TASK DESCRIPTION => Look through the listing below, and wherever a line has the string "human", pull it out.

DATA SECTION =>
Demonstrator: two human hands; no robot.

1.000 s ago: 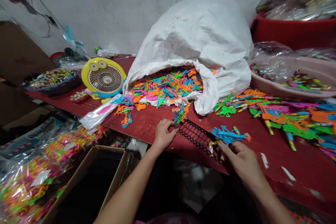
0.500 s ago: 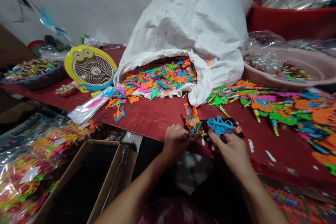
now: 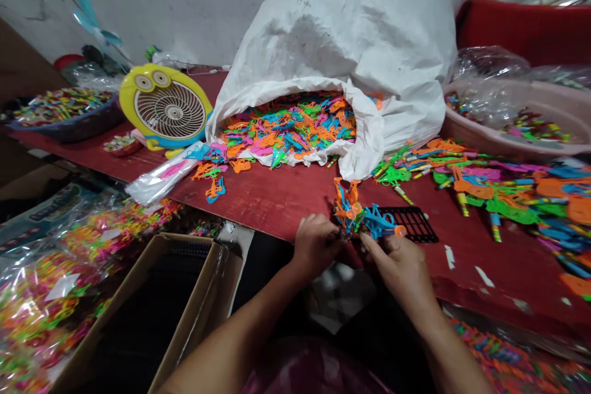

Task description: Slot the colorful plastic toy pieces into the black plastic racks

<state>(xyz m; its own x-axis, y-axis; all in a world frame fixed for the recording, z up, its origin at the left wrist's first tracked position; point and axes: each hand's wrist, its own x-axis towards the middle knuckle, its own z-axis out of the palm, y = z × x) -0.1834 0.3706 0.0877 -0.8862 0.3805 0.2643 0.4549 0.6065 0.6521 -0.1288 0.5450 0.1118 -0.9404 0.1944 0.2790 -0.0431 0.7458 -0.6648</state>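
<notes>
In the head view, the rack [image 3: 418,225] lies on the table [image 3: 258,203]. At its left end, beside upright orange toys [image 3: 344,197], the left hand [image 3: 316,242] curls, its grip hidden. Over the rack, the right hand [image 3: 399,265] pinches a blue toy [image 3: 378,221]. The sack [image 3: 341,31] stands behind the rack.

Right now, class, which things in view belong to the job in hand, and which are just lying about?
Likely in the job:
blue plastic toy, in the right hand
black grid rack
orange toys by the left hand
multicoloured plastic pieces in the white sack

Seemingly just lying about:
yellow-and-blue cartoon fan
white scraps
</notes>
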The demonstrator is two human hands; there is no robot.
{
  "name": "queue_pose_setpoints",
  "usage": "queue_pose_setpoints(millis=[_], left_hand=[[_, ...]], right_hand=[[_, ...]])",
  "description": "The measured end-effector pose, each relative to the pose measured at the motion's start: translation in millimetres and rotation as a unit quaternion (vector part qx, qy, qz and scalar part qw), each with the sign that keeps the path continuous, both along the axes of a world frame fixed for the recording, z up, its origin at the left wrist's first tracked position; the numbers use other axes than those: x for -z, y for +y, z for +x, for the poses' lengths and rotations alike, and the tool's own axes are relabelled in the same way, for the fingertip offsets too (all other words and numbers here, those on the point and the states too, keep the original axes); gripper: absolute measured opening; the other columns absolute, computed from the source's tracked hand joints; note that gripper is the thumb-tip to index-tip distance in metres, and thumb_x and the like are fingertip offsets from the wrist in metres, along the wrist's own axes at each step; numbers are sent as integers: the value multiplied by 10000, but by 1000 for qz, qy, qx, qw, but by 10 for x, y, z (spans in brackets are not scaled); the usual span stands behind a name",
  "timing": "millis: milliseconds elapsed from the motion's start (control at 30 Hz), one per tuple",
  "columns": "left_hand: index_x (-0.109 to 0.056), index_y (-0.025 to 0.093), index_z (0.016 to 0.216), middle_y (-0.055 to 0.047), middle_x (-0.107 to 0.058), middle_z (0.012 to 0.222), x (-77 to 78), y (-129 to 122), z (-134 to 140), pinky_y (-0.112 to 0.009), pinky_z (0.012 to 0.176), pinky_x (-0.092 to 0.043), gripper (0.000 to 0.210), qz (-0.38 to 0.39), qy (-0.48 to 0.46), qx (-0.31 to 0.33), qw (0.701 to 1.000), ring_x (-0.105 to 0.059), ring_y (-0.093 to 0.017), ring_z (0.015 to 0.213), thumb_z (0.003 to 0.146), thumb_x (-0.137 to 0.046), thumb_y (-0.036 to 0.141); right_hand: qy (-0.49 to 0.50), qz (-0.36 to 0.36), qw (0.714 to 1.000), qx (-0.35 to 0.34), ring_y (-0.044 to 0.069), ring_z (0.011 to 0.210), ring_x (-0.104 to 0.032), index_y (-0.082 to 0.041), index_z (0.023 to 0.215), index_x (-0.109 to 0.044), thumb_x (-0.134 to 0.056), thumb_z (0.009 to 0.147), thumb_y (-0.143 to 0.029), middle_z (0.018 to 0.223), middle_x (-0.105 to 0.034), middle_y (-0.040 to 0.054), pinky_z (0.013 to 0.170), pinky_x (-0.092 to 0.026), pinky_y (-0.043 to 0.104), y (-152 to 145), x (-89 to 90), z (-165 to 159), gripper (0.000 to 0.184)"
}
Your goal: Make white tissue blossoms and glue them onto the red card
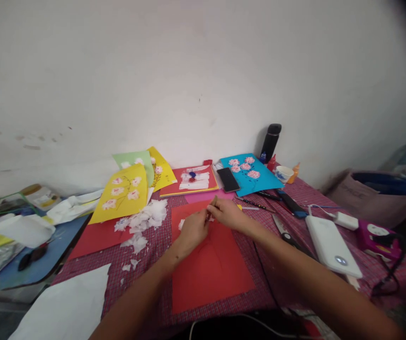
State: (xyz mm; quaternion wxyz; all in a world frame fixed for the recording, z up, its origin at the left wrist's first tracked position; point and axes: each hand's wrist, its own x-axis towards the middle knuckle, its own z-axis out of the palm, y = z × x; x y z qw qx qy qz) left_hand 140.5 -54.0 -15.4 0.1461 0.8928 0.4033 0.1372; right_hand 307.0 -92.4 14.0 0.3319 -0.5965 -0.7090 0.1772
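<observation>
A red sheet of paper (212, 278) lies on the checked tablecloth in front of me, with faint dark lines drawn on it. Over its upper part my left hand (195, 229) and my right hand (226, 212) meet, fingers closed in a pinch. A small thing between the fingertips is too blurred to name. Part of a white paper flower (181, 224) shows beside my left hand. Torn white tissue pieces (149, 215) are heaped to the left of the red sheet.
Yellow paper (121, 200) and blue paper (250, 182) with pink flowers lie behind. A phone (228, 180), scissors (288, 236), a white power bank (332, 243), a small bowl (283, 174), paint bottles (271, 163) and a black flask (272, 139) stand or lie to the right.
</observation>
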Motion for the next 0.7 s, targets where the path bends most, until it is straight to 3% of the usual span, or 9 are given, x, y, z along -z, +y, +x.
queue_pose_setpoints(millis=[300, 700], left_hand=[[-611, 179, 1039, -104, -726, 995, -2, 5, 44, -307, 727, -451, 166, -2, -10, 17, 1000, -676, -232, 862, 921, -494, 175], [-615, 179, 1021, -119, -718, 959, -23, -19, -6, -319, 706, -443, 168, -3, -23, 11, 1000, -672, -250, 827, 940, -469, 189]], right_hand=[[-8, 4, 1000, 17, 155, 712, -686, -185, 777, -700, -484, 994, -269, 758, -755, 38, 661, -448, 222, 20, 105, 76, 317], [-40, 1, 999, 30, 168, 727, -674, -191, 820, -711, -524, 978, -262, 803, -760, 53, 643, -430, 228, -7, 45, 27, 255]])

EXPECTED ANSWER =>
Demonstrator: two human hands; no robot.
The demonstrator is two human hands; there is no robot.

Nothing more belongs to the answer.